Quote:
Originally Posted by chaley
On the server I run for my family, I get 100's of probes per day.
|
I see a similar number when my ftp server is up on port 21, but I never seem to see probes on my Calibre port.
Quote:
|
Security by obscurity, which is what you are doing by picking a random port, can work rather well to hide known applications.
|
Exactly. It's not that obscurity is a strong defense, it's just that there are so many other tempting non-obscure targets, why waste time.
Quote:
|
As for port scans, my server has been fully scanned more than once.
|
Interesting. That's what I wondered about. I haven't seen any complete scans. Occasionally I've seen some ranges scanned. Any thoughts on whether the script-kiddie tools can identify CherryPy/Calibre?
Quote:
|
Twice application-specific attacks on my server have succeeded
|
Were they running on a known port for that particular application?

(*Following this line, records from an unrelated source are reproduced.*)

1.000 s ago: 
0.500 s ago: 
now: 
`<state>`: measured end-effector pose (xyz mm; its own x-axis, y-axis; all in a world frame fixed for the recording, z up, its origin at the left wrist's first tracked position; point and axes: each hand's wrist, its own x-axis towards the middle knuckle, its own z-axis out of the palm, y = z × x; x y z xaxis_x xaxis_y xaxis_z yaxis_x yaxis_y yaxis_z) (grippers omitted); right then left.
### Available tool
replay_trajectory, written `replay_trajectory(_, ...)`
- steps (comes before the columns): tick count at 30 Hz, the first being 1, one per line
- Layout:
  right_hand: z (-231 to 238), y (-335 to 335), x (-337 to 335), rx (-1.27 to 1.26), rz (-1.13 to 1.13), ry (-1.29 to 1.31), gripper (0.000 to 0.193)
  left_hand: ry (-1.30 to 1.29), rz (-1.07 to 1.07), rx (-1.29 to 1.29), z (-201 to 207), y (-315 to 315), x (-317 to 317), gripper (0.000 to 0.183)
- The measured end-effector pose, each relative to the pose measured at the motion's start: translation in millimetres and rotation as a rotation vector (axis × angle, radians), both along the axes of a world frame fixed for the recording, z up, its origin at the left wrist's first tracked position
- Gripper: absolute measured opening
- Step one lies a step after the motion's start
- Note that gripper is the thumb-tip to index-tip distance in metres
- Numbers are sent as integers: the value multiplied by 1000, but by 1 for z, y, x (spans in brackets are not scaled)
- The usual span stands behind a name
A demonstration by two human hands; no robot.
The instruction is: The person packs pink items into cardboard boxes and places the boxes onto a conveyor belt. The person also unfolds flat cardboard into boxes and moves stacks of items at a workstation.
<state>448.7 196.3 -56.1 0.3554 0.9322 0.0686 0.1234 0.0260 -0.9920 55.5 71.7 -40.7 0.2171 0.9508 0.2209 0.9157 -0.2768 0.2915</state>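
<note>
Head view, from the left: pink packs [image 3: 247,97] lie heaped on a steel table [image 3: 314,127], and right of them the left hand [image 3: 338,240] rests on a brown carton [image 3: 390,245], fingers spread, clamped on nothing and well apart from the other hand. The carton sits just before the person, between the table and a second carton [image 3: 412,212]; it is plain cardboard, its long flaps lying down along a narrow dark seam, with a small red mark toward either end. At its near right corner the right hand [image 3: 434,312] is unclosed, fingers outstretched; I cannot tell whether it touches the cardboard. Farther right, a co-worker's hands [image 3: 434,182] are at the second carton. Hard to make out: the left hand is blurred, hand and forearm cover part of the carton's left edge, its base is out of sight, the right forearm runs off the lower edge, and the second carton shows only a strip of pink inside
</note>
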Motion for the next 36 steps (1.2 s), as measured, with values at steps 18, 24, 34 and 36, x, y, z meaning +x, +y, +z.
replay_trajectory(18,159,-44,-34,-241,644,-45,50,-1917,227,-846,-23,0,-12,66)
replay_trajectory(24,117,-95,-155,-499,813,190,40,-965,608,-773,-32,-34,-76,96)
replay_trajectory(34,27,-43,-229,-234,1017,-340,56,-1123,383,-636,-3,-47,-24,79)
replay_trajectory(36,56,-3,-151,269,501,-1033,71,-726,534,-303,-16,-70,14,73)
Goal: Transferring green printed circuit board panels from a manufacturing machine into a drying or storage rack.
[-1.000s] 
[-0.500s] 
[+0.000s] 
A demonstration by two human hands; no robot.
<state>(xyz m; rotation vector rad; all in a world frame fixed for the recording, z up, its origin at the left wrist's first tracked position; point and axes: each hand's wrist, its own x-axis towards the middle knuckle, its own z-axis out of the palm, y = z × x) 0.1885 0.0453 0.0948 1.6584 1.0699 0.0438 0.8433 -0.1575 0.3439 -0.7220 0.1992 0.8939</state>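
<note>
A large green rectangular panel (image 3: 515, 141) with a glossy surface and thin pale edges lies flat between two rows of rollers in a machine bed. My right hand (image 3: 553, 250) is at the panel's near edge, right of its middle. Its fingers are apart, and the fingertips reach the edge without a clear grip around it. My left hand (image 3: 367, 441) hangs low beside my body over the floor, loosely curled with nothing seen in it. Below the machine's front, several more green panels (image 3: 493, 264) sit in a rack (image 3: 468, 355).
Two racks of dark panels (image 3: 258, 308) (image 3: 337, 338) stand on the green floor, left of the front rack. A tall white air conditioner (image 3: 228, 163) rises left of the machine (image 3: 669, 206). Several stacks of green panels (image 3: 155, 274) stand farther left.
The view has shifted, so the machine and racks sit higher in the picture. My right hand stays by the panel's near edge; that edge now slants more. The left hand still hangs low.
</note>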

That's where I feel most vulnerable - installing an app that needs to run on a particular known port. If someone later finds a vulnerability in that app, and knows the port, scanning addresses isn't hard.
Quote:
|
The above notwithstanding, it would be very surprising if some random port (not below 8999!) on a particular home machine is probed by a tool that is smart enough to identify the software behind it. However, I have been surprised before, so I believe that a bit of constructive paranoia is called for, but not so much that I don't use my computers for what they are good for.
|
That's my attitude. I want access to my books, so I'm going to run the content server and protect it with reasonable methods.